All lines below are to be output exactly as they stand.

·····

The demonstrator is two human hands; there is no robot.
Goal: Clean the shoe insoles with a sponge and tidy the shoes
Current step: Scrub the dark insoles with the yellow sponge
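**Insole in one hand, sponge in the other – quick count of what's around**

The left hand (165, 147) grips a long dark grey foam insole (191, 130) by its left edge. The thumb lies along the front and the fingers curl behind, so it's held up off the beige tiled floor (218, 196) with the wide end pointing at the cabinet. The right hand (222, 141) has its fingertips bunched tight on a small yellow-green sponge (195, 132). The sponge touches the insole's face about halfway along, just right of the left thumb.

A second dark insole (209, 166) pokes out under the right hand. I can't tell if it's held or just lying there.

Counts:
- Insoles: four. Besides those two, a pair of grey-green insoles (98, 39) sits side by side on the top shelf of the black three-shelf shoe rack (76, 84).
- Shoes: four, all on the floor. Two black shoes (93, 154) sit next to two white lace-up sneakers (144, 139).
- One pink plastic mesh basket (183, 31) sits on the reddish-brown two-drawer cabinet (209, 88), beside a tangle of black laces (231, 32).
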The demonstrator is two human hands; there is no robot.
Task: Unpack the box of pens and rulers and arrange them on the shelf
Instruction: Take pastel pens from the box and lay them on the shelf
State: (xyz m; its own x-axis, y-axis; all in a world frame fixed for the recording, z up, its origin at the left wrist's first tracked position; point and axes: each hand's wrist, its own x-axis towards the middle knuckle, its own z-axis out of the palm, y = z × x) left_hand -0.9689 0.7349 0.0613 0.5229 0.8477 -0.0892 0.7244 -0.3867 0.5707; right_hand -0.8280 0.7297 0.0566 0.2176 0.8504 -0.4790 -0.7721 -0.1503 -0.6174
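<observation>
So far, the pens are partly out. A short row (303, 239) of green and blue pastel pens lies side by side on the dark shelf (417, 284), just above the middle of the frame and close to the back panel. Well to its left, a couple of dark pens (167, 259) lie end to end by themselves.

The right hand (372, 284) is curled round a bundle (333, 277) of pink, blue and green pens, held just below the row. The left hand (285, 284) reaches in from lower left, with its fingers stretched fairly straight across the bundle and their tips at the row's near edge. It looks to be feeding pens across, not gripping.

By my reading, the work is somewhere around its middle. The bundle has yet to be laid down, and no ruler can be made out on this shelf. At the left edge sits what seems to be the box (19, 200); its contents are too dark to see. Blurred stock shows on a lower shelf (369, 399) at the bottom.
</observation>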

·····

ANSWER SECTION:
The demonstrator is two human hands; there is no robot.
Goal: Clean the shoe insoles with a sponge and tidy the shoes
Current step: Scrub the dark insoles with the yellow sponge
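**Insole in one hand, sponge in the other – quick count of what's around**

The left hand (165, 147) grips a long dark grey foam insole (191, 130) by its left edge. The thumb lies along the front and the fingers curl behind, so it's held up off the beige tiled floor (218, 196) with the wide end pointing at the cabinet. The right hand (222, 141) has its fingertips bunched tight on a small yellow-green sponge (195, 132). The sponge touches the insole's face about halfway along, just right of the left thumb.

A second dark insole (209, 166) pokes out under the right hand. I can't tell if it's held or just lying there.

Counts:
- Insoles: four. Besides those two, a pair of grey-green insoles (98, 39) sits side by side on the top shelf of the black three-shelf shoe rack (76, 84).
- Shoes: four, all on the floor. Two black shoes (93, 154) sit next to two white lace-up sneakers (144, 139).
- One pink plastic mesh basket (183, 31) sits on the reddish-brown two-drawer cabinet (209, 88), beside a tangle of black laces (231, 32).
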The demonstrator is two human hands; there is no robot.
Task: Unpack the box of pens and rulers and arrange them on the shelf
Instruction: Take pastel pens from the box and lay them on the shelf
State: (xyz m; its own x-axis, y-axis; all in a world frame fixed for the recording, z up, its origin at the left wrist's first tracked position; point and axes: each hand's wrist, its own x-axis towards the middle knuckle, its own z-axis out of the palm, y = z × x) left_hand -0.9689 0.7349 0.0613 0.5229 0.8477 -0.0892 0.7244 -0.3867 0.5707; right_hand -0.8280 0.7297 0.0566 0.2176 0.8504 -0.4790 -0.7721 -0.1503 -0.6174
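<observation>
So far, the pens are partly out. A short row (303, 239) of green and blue pastel pens lies side by side on the dark shelf (417, 284), just above the middle of the frame and close to the back panel. Well to its left, a couple of dark pens (167, 259) lie end to end by themselves.

The right hand (372, 284) is curled round a bundle (333, 277) of pink, blue and green pens, held just below the row. The left hand (285, 284) reaches in from lower left, with its fingers stretched fairly straight across the bundle and their tips at the row's near edge. It looks to be feeding pens across, not gripping.

By my reading, the work is somewhere around its middle. The bundle has yet to be laid down, and no ruler can be made out on this shelf. At the left edge sits what seems to be the box (19, 200); its contents are too dark to see. Blurred stock shows on a lower shelf (369, 399) at the bottom.
</observation>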

The response to this exercise is finished.